▶ **WHAT TO WORK ON**
Output all of the records word for word and drop the images.

• • • • •

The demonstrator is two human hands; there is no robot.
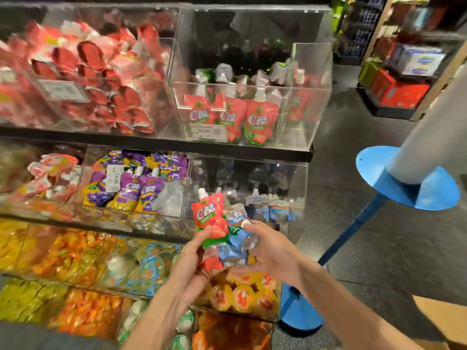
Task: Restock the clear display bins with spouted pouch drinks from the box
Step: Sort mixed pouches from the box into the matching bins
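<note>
My left hand (194, 256) pinches a red spouted pouch (209, 218) by its lower edge and holds it upright in front of the shelves. Beside it, my right hand (270, 251) grips a bunch of blue-and-white spouted pouches (238, 231). Above stands a clear bin (298, 117) on the top shelf, with several red pouches (260, 120) upright at its front. A clear bin (300, 178) on the middle shelf holds a few blue pouches (275, 205). A corner of the cardboard box (439, 322) shows at the lower right.
Purple pouches (134, 190) fill the bin left of the blue ones. Red packets (96, 79) pile in the top-left bin. Jelly cups (237, 296) fill the low bins under my hands. A blue stand with a round plate (374, 162) and a white column rises at the right.
</note>
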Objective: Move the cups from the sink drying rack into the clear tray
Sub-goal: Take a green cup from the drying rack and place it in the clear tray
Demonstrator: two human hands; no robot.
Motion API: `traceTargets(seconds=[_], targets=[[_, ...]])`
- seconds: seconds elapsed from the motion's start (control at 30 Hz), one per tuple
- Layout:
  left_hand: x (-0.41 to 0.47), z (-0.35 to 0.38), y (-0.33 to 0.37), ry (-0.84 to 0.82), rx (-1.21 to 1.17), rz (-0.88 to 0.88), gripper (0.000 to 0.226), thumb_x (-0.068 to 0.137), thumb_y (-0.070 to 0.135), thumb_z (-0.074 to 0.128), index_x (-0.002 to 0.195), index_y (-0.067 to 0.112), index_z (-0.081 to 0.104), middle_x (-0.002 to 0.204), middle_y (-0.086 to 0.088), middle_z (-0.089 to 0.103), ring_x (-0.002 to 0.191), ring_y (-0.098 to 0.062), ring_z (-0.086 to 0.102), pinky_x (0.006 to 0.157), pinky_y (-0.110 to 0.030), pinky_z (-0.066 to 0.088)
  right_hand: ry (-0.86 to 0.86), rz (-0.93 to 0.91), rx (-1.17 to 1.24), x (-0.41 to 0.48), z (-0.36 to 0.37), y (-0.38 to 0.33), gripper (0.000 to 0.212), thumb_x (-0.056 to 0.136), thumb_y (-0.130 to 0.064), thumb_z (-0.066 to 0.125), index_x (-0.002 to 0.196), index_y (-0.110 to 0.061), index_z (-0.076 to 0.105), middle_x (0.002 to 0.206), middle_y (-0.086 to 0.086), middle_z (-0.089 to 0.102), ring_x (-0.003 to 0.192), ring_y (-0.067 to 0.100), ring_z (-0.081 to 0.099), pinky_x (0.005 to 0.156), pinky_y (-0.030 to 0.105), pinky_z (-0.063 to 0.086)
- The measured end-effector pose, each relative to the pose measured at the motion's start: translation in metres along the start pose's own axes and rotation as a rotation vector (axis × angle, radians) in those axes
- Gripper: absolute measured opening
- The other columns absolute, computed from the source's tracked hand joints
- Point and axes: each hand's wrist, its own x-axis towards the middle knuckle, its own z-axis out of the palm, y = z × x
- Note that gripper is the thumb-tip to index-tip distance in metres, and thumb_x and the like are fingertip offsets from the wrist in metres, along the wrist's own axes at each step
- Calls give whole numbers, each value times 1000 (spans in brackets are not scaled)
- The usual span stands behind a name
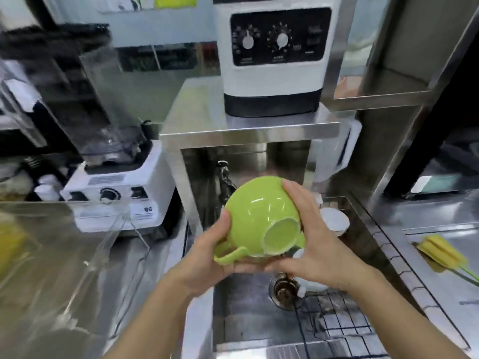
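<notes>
I see the green cup [261, 218] held above the sink [243, 314], near its back edge and in front of the tap [224, 177]. It is turned over and tilted: its base ring faces me and a little to the right, its mouth points away toward the back wall of the sink, so its axis runs from front to back and leans up. The handle sticks out low on the left.

My left hand [210, 257] cups it from the left and from below; the thumb lies on the left side of the body, and the other fingers curl under the handle, closed on the cup. My right hand [313, 244] presses on the right side with its fingers stretched along the body up to the top, and the palm is against the lower right part. So the cup sits between both palms.

A white cup [334, 220] stands on the rack [334, 325] at the back right corner of the sink. The tray [108, 244] lies on the counter to the left.
</notes>
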Motion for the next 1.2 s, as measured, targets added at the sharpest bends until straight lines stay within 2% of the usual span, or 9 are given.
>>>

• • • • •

▶ **RESULT**
The demonstrator is two human hands; there is no robot.
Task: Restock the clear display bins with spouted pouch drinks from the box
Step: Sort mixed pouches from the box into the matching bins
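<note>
My left hand (194, 256) pinches a red spouted pouch (209, 218) by its lower edge and holds it upright in front of the shelves. Beside it, my right hand (270, 251) grips a bunch of blue-and-white spouted pouches (238, 231). Above stands a clear bin (298, 117) on the top shelf, with several red pouches (260, 120) upright at its front. A clear bin (300, 178) on the middle shelf holds a few blue pouches (275, 205). A corner of the cardboard box (439, 322) shows at the lower right.
Purple pouches (134, 190) fill the bin left of the blue ones. Red packets (96, 79) pile in the top-left bin. Jelly cups (237, 296) fill the low bins under my hands. A blue stand with a round plate (374, 162) and a white column rises at the right.
</note>
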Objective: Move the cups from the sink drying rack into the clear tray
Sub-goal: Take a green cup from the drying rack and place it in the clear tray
Demonstrator: two human hands; no robot.
Motion API: `traceTargets(seconds=[_], targets=[[_, ...]])`
- seconds: seconds elapsed from the motion's start (control at 30 Hz), one per tuple
- Layout:
  left_hand: x (-0.41 to 0.47), z (-0.35 to 0.38), y (-0.33 to 0.37), ry (-0.84 to 0.82), rx (-1.21 to 1.17), rz (-0.88 to 0.88), gripper (0.000 to 0.226), thumb_x (-0.068 to 0.137), thumb_y (-0.070 to 0.135), thumb_z (-0.074 to 0.128), index_x (-0.002 to 0.195), index_y (-0.067 to 0.112), index_z (-0.081 to 0.104), middle_x (-0.002 to 0.204), middle_y (-0.086 to 0.088), middle_z (-0.089 to 0.103), ring_x (-0.002 to 0.191), ring_y (-0.098 to 0.062), ring_z (-0.086 to 0.102), pinky_x (0.006 to 0.157), pinky_y (-0.110 to 0.030), pinky_z (-0.066 to 0.088)
  right_hand: ry (-0.86 to 0.86), rz (-0.93 to 0.91), rx (-1.17 to 1.24), x (-0.41 to 0.48), z (-0.36 to 0.37), y (-0.38 to 0.33), gripper (0.000 to 0.212), thumb_x (-0.056 to 0.136), thumb_y (-0.130 to 0.064), thumb_z (-0.066 to 0.125), index_x (-0.002 to 0.196), index_y (-0.110 to 0.061), index_z (-0.076 to 0.105), middle_x (0.002 to 0.206), middle_y (-0.086 to 0.086), middle_z (-0.089 to 0.102), ring_x (-0.003 to 0.192), ring_y (-0.067 to 0.100), ring_z (-0.081 to 0.099), pinky_x (0.005 to 0.156), pinky_y (-0.030 to 0.105), pinky_z (-0.063 to 0.086)
- The measured end-effector pose, each relative to the pose measured at the motion's start: translation in metres along the start pose's own axes and rotation as a rotation vector (axis × angle, radians) in those axes
- Gripper: absolute measured opening
- The other columns absolute, computed from the source's tracked hand joints
- Point and axes: each hand's wrist, its own x-axis towards the middle knuckle, its own z-axis out of the palm, y = z × x
- Note that gripper is the thumb-tip to index-tip distance in metres, and thumb_x and the like are fingertip offsets from the wrist in metres, along the wrist's own axes at each step
- Calls give whole numbers, each value times 1000 (spans in brackets are not scaled)
- The usual span stands behind a name
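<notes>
I see the green cup [261, 218] held above the sink [243, 314], near its back edge and in front of the tap [224, 177]. It is turned over and tilted: its base ring faces me and a little to the right, its mouth points away toward the back wall of the sink, so its axis runs from front to back and leans up. The handle sticks out low on the left.

My left hand [210, 257] cups it from the left and from below; the thumb lies on the left side of the body, and the other fingers curl under the handle, closed on the cup. My right hand [313, 244] presses on the right side with its fingers stretched along the body up to the top, and the palm is against the lower right part. So the cup sits between both palms.

A white cup [334, 220] stands on the rack [334, 325] at the back right corner of the sink. The tray [108, 244] lies on the counter to the left.
</notes>
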Motion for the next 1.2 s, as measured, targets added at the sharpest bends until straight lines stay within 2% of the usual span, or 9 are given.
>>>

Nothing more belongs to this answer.